ASML has indicated the possibility of not attaining growth in 2026, despite the fact that the Dutch semiconductor equipment supplier reported second-quarter bookings exceeding expectations. In an interview available on the company’s website, CEO Christophe Fouquet highlighted the challenges posed by “macroeconomic and geopolitical” factors, especially tariffs. “While we continue to anticipate growth in 2026, we are unable to provide confirmation at this juncture,” Fouquet stated. The update fell short of the reassurances many analysts anticipated, highlighting the uncertain operating environment confronting companies globally in the initial phase of the last half of 2025. ASML’s shares declined by over 6% during the initial hours of trading in Europe. However, the earnings landscape was not entirely bleak. Cartier-owner Richemont posted a 6% increase in sales for the quarter ending in June, reaching 5.4 billion euros, which aligns closely with expectations. This growth can be attributed, in part, to robust demand for jewellery that compensated for the challenges faced in its watches division.
A number of U.S. companies are scheduled to report on Wednesday, as the emerging quarterly earnings season accelerates. They include prominent financial institutions such as Bank of America, Morgan Stanley, and Goldman Sachs, which could provide further clarity on the anticipated trajectory of the financial sector in the near term. An initial glimpse into the state of the pharmaceutical industry could also come from Johnson & Johnson. Following the conclusion of trading, United Airlines is set to announce its returns. Rival Delta Air Lines reinstated its once-scrapped guidance last week, citing hopes for stabilizing demand in the second half, as well as reduced industry capacity, which could bolster revenue per available seat miles.

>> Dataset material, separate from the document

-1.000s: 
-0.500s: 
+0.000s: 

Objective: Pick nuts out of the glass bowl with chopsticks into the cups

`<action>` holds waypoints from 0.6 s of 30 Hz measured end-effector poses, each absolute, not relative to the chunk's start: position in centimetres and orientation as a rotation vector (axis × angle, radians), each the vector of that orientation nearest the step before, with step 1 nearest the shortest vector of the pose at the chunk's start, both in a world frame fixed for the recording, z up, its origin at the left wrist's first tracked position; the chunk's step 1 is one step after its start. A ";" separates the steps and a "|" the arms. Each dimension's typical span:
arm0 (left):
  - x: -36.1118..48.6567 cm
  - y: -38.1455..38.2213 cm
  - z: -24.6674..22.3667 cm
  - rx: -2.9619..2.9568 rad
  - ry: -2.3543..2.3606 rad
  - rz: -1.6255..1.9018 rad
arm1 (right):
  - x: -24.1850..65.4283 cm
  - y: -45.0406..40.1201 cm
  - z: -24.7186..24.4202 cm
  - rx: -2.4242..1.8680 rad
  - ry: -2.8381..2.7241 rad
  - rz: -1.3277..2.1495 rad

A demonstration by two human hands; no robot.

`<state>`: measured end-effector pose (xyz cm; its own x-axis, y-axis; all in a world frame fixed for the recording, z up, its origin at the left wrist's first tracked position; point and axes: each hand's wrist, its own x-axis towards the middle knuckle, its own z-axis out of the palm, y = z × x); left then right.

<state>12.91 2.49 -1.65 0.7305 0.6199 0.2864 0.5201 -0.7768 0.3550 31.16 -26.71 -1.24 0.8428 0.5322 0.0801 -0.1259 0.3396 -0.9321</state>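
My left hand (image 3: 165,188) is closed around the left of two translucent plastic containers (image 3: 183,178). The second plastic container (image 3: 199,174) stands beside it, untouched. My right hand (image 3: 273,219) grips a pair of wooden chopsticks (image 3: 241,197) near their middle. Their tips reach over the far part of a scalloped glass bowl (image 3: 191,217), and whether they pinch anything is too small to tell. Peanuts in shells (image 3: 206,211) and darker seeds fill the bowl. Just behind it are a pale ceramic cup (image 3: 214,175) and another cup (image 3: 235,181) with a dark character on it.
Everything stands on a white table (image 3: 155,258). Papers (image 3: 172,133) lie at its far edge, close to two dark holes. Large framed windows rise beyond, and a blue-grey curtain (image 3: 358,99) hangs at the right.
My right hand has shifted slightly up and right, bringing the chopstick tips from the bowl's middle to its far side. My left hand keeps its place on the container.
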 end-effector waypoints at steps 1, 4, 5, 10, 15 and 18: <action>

On Wednesday, investors will have the opportunity to analyze another significant inflation metric, specifically the producer price index for June. Economists project that headline PPI will register at 2.5% for the twelve months leading to June, reflecting a slight decline from the 2.6% recorded in May. On a month-on-month basis, an increase of 0.2% has been observed, slightly outpacing the prior rate of 0.1%.
The Fed’s Beige Book is also set to be published. The report, published eight times annually, consolidates anecdotal insights regarding prevailing economic conditions, featuring interviews with businesses, economists, market specialists, and various other sources. “The Beige Book has gained significance in the current landscape due to the various factors affecting economic data, and it is expected to indicate ongoing stagflationary pressures within the domestic economy, characterized by growth challenges and rising prices stemming from trade tensions,” analysts at Vital Knowledge noted in a communication to clients.